### Data to process

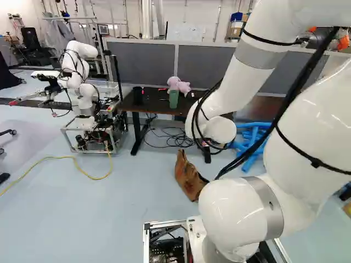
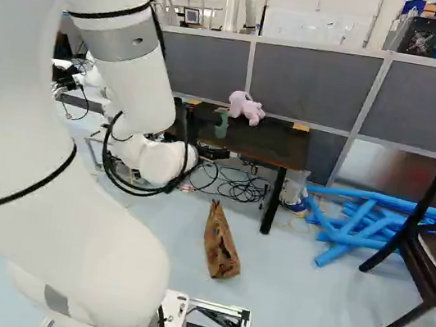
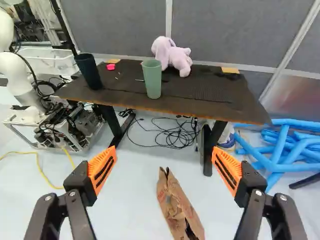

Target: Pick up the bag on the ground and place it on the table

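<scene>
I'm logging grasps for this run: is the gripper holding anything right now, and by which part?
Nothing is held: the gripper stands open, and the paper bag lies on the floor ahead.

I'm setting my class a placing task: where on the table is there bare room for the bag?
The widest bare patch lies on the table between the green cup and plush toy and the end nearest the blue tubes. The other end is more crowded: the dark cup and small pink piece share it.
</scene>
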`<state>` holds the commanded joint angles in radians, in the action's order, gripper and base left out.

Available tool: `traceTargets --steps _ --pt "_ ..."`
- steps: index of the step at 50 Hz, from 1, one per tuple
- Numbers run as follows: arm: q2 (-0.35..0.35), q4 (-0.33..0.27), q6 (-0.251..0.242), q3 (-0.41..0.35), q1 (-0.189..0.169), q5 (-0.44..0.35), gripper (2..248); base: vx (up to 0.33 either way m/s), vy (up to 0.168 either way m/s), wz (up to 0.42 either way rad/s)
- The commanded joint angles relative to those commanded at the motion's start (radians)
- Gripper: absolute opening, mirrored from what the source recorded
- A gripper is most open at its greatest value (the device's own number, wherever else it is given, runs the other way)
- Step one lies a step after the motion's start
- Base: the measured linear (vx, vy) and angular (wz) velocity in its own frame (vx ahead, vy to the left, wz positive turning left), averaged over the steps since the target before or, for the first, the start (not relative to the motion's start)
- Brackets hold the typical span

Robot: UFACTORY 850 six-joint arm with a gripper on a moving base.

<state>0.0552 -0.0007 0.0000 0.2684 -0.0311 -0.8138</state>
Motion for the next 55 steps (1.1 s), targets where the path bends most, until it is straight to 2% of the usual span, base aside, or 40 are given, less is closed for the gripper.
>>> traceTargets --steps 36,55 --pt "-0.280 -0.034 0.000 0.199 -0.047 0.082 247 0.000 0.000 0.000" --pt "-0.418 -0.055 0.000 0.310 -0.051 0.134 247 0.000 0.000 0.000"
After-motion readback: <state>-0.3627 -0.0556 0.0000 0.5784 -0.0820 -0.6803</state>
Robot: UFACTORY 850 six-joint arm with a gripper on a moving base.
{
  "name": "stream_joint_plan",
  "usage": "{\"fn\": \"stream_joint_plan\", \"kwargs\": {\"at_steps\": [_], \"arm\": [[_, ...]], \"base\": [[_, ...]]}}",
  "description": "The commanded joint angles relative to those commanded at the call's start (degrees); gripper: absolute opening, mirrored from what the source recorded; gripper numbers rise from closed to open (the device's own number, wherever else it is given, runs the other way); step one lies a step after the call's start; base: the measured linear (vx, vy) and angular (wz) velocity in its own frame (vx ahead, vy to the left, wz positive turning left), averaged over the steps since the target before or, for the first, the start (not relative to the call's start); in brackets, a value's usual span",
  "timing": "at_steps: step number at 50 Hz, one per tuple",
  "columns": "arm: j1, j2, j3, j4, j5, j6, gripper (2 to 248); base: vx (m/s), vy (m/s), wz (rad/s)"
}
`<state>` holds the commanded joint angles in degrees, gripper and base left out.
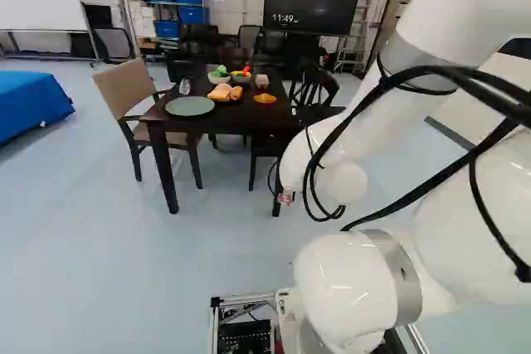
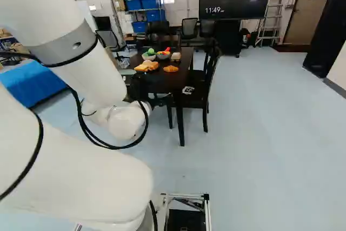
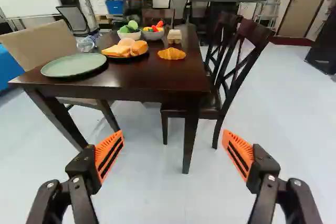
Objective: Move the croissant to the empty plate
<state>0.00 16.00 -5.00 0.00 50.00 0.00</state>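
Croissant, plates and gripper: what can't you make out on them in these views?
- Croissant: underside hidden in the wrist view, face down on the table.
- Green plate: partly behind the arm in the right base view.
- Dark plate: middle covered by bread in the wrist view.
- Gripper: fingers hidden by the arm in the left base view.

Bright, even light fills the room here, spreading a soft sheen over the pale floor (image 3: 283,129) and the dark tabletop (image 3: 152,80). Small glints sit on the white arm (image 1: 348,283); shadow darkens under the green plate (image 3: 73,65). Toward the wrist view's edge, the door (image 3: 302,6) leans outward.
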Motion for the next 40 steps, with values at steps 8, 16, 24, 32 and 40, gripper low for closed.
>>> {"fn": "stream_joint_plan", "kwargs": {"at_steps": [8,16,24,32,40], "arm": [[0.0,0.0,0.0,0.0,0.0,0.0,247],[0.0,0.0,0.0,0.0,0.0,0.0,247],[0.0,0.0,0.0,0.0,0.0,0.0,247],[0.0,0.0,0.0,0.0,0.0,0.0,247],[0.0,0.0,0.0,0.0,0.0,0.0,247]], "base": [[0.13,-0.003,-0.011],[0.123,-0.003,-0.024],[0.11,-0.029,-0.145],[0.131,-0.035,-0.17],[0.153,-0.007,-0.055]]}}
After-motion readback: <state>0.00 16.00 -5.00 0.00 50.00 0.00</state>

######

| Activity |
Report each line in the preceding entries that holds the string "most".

| The answer |
- A gripper is most open at its greatest value (the device's own number, wherever else it is given, runs the other way)
Motion for the next 55 steps (1.1 s), targets where the path bends most, until it is straight to 2% of the usual span, base aside, or 40 are given, less is closed for the gripper.

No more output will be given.